Go through the material and copy each line in which the word "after" shows up.

[Opening Records shown section]

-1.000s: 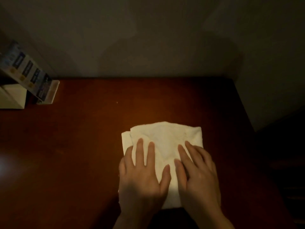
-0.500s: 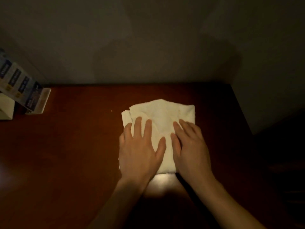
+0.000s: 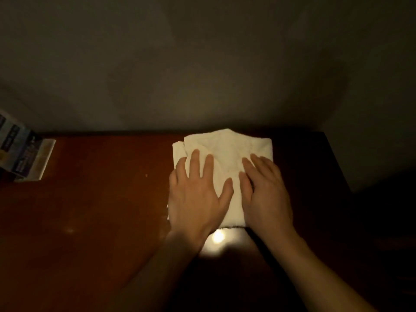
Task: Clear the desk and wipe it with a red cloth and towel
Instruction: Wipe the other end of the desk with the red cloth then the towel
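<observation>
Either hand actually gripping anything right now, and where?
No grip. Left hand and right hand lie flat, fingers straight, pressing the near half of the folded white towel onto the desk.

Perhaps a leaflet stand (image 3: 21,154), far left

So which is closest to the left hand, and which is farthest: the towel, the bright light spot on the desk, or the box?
From the left hand, in the head view:
1. Towel: right under the palm.
2. Bright light spot: just behind the wrist, toward the person.
3. Box: far off at the desk's left edge.
</observation>
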Demonstrator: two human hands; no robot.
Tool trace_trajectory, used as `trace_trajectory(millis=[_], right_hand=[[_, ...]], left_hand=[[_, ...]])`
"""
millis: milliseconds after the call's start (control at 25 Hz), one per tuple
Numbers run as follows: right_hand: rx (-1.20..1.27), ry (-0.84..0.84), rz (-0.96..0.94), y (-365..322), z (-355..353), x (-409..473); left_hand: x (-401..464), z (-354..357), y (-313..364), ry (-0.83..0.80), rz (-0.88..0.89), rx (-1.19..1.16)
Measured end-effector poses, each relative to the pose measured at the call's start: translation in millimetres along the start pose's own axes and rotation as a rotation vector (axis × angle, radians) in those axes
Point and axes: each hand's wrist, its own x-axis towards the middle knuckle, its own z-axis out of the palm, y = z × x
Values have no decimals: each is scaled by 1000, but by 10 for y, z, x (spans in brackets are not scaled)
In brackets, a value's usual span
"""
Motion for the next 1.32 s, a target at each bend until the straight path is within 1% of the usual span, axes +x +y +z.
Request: trace_trajectory(millis=[80, 160, 320, 440, 520, 600, 680, 800, 840, 920, 1000, 1080, 1200, 1320], right_hand=[[36, -5, 16, 16, 22, 283], [44, -12, 16, 7, 34, 385], [54, -16, 37, 102, -100, 22], [-25, 68, -78, 277, -281, -380], [13, 85, -75, 360, -302, -440], [34, 113, -109, 439, -280, -272], [10, 137, -186, 566, -221, 119], [80, -20, -11, 708, -201, 633], [90, -45, 6, 751, -179, 688], [120, -61, -4, 760, -221, 613], [126, -72, 16, 778, -320, 337], [137, -46, 20, 822, -437, -37], [86, 9, -31, 855, -556, -487], [81, 46, -44, 912, -487, -240]], left_hand=[[288, 23, 31, 34, 15, -8], [396, 43, 49, 44, 18, 0], [66, 19, 131, 15, 43, -3], [-345, 7, 245, -33, 131, -44], [-475, 28, 284, -58, 138, -19], [-315, 54, 355, -28, 101, -2], [29, 86, 509, 19, 93, 8], [541, 121, 709, 20, 70, -13], [602, 142, 745, 25, 60, -10], [511, 157, 771, 41, 50, 13], [241, 152, 799, 48, 53, -15], [-111, 135, 828, 32, 76, -35], [-525, 125, 857, 4, 143, -9], [-309, 171, 887, 19, 128, -14]])
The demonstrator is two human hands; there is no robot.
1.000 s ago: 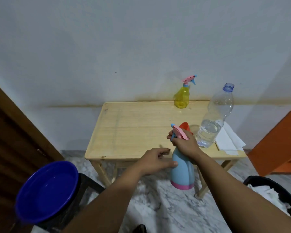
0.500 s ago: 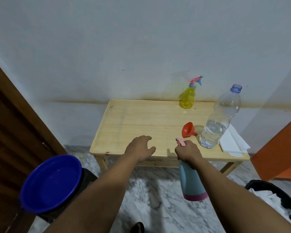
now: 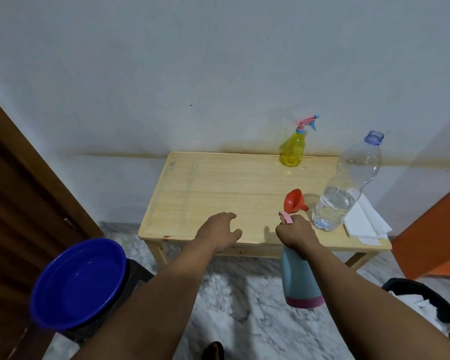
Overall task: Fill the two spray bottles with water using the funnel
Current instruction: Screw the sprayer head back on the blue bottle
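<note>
My right hand (image 3: 298, 236) grips the neck of a light blue spray bottle (image 3: 300, 279) with a pink base and pink trigger head, held in the air in front of the wooden table's (image 3: 218, 183) near edge. My left hand (image 3: 218, 231) hovers over the table's front edge with loosely curled fingers, holding nothing. An orange-red funnel (image 3: 294, 201) lies on its side on the table just beyond my right hand. A yellow spray bottle (image 3: 292, 152) with a pink trigger stands at the back. An uncapped clear water bottle (image 3: 346, 188), partly filled, stands at the right.
White paper sheets (image 3: 364, 223) lie on the table's right end. A blue basin (image 3: 78, 284) sits on a dark stool at the lower left. A black bin (image 3: 431, 305) stands at the lower right, an orange panel (image 3: 431, 229) right, a brown door (image 3: 18, 193) left.
My right hand has lowered the blue spray bottle below table height, uncovering the funnel. My left hand let go of the bottle's side and moved up over the table's front edge.
</note>
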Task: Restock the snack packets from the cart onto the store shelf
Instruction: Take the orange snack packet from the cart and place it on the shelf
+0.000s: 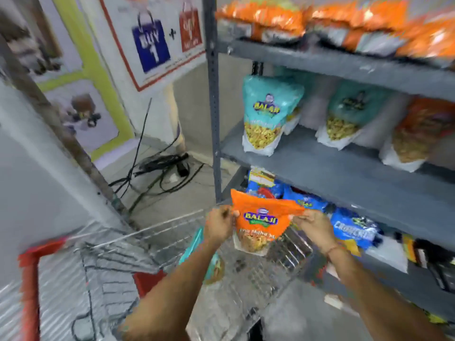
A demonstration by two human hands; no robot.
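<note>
Both hands hold one orange packet (261,222) in the lower middle of the frame, just above the wire cart (172,244). The left hand (219,226) pinches the packet's left edge near the top, and the right hand (312,227) pinches its right top corner, fingers closed on the film. The packet hangs upright between them, with the printed front facing the camera and a clear window at the bottom showing yellowish snack. A thin band sits on the right wrist.

Below the left forearm, inside the cart, a teal packet (209,264) lies tilted, mostly hidden by the arm. The cart has a red handle (32,264) at the lower left of the frame.

The grey metal shelf (344,173) fills the right side. On its middle board stand two teal packets (267,114), one left and one further right, and an orange packet at the far right edge. The top board carries a row of orange packets (320,18) lying flat. On the board below the middle one, just behind the held packet, blue packets (352,227) lean in a row.

At the upper left a poster (157,38) with shopping bags hangs on the wall, and black cables (157,168) lie tangled on the floor beneath it
</note>
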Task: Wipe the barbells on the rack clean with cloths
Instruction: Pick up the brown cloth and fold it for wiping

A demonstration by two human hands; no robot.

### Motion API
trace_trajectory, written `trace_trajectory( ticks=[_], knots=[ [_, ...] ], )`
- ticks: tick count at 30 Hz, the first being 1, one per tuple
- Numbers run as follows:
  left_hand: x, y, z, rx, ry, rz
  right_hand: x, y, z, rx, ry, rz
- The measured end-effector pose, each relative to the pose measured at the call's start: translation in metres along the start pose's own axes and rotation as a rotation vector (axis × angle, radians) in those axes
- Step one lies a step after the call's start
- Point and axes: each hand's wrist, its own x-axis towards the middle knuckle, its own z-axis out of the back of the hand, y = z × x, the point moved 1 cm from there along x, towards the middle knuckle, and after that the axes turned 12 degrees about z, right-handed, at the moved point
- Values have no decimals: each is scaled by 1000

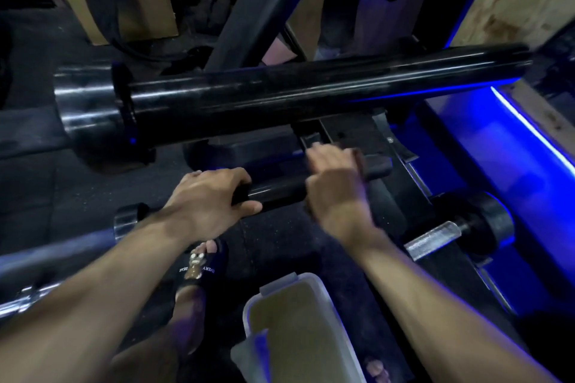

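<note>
My left hand [207, 196] was curled around the black sleeve of the lower barbell [277, 193], with the thumb under it and the fingers over the top, so it held the bar firmly. My right hand [334, 186] was just beside it, toward 3 o'clock on the same sleeve, and its fingers were also closed around the bar. This hand was blurred, and I could not tell if there was a cloth inside it. The sleeve showed between my two hands, and its end came out past my right hand toward 2 o'clock.

Above my hands, at 12 o'clock, the thick black sleeve of the upper barbell [311, 87] lay across the view, from its wide collar at 9 o'clock to its end at 2 o'clock. Blue light was reflected on its lower edge.

At 6 o'clock, near my legs, stood a white plastic container [323, 292] with something tan inside, and a pale cloth [249, 354] hung at its near left corner. My foot in a black sandal [202, 267] was on the dark floor between my forearms. At 4 o'clock a dumbbell [466, 227] with a shiny handle lay beside the blue-lit frame of the rack [513, 146].
</note>
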Motion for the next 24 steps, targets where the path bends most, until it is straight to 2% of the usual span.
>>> trace_trajectory(
  ticks=[2, 4, 5, 7, 9, 11, 13, 15, 17, 18, 19, 20, 24],
  knots=[
    [0, 0, 0, 3, -17, -7, -10, 9, -2, 33, -73, 153],
    [-1, 0, -1, -8, -20, -11, -10, -18, -5, -22, -75, 124],
    [-2, 1, -1, -16, -20, -11, -7, -36, -5, -61, -65, 57],
    [-3, 2, 0, -17, -17, -13, -5, -74, -3, -18, -55, -231],
    [-2, 1, 0, -12, -17, -17, -7, -91, -5, 46, -71, -408],
    [0, -1, 0, -16, -21, -12, -4, -82, -7, 75, -91, -467],
    [1, -2, -1, -12, -28, -17, 1, -50, -4, 80, -96, -345],
    [2, -1, -3, -13, -41, -21, 3, -11, -5, 70, -58, -71],
    [2, -1, -4, -24, -62, -29, 1, 0, -2, 102, 8, 101],
    [2, 0, -5, -27, -70, -31, 2, -6, 2, 84, -10, 134],
    [3, 1, -5, -26, -78, -34, 4, -19, -1, 69, -17, 109],
    [3, 2, -6, -23, -83, -37, 7, -37, -6, 40, -94, 63],
    [3, -2, -8, 20, -116, -54, 13, -86, 2, 182, -61, -371]
  ],
)
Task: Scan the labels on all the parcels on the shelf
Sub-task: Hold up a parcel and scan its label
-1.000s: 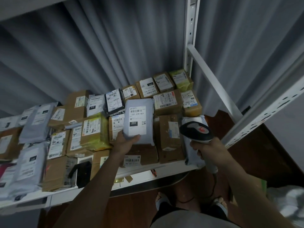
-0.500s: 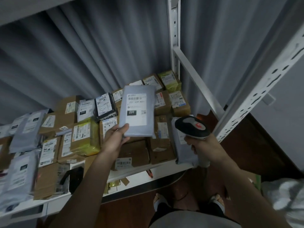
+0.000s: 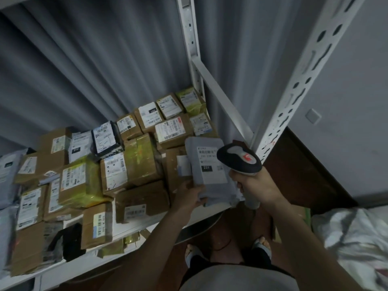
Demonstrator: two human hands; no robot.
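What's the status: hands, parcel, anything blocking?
Left hand grips grey parcel, label up. Right hand holds scanner over label. Nothing between them.

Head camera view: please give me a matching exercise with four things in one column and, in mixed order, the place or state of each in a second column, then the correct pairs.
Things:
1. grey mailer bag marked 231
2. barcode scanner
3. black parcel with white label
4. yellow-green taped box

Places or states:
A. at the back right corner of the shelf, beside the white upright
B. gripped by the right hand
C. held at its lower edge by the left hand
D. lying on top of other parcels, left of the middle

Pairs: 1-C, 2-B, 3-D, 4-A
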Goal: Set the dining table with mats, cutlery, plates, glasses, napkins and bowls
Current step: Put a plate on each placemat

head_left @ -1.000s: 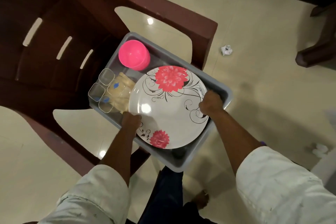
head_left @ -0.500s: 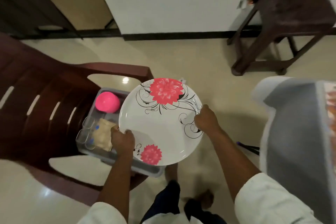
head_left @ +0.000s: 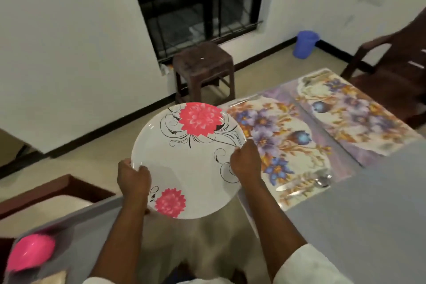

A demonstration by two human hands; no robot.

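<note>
- Plate [head_left: 191,159]: held in the air beside the desk [head_left: 359,214], short of the floral mat [head_left: 283,145].
- Left hand [head_left: 133,177], right hand [head_left: 246,161]: each pinching the opposite rim.
- Risk: blind lowering may land it on the cutlery [head_left: 306,183].

No words, brand names, numbers or signs can be read anywhere in view. The plate [head_left: 189,159] bears only printed red flowers and black scrollwork, and the mats [head_left: 288,145] only a floral pattern, with no lettering.
</note>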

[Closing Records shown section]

## Result of the exercise:
millis: milliseconds after the call's start (control at 25 Hz), one per tuple
- Step one lies a step after the call's start
- Point and axes: each hand's wrist, its own x-axis towards the middle knuckle, its own z-axis out of the back of the hand, y = z × x, the point moved 1 cm from there along x, towards the middle knuckle, and after that the axes turned 12 degrees about z, right-handed, at the moved point

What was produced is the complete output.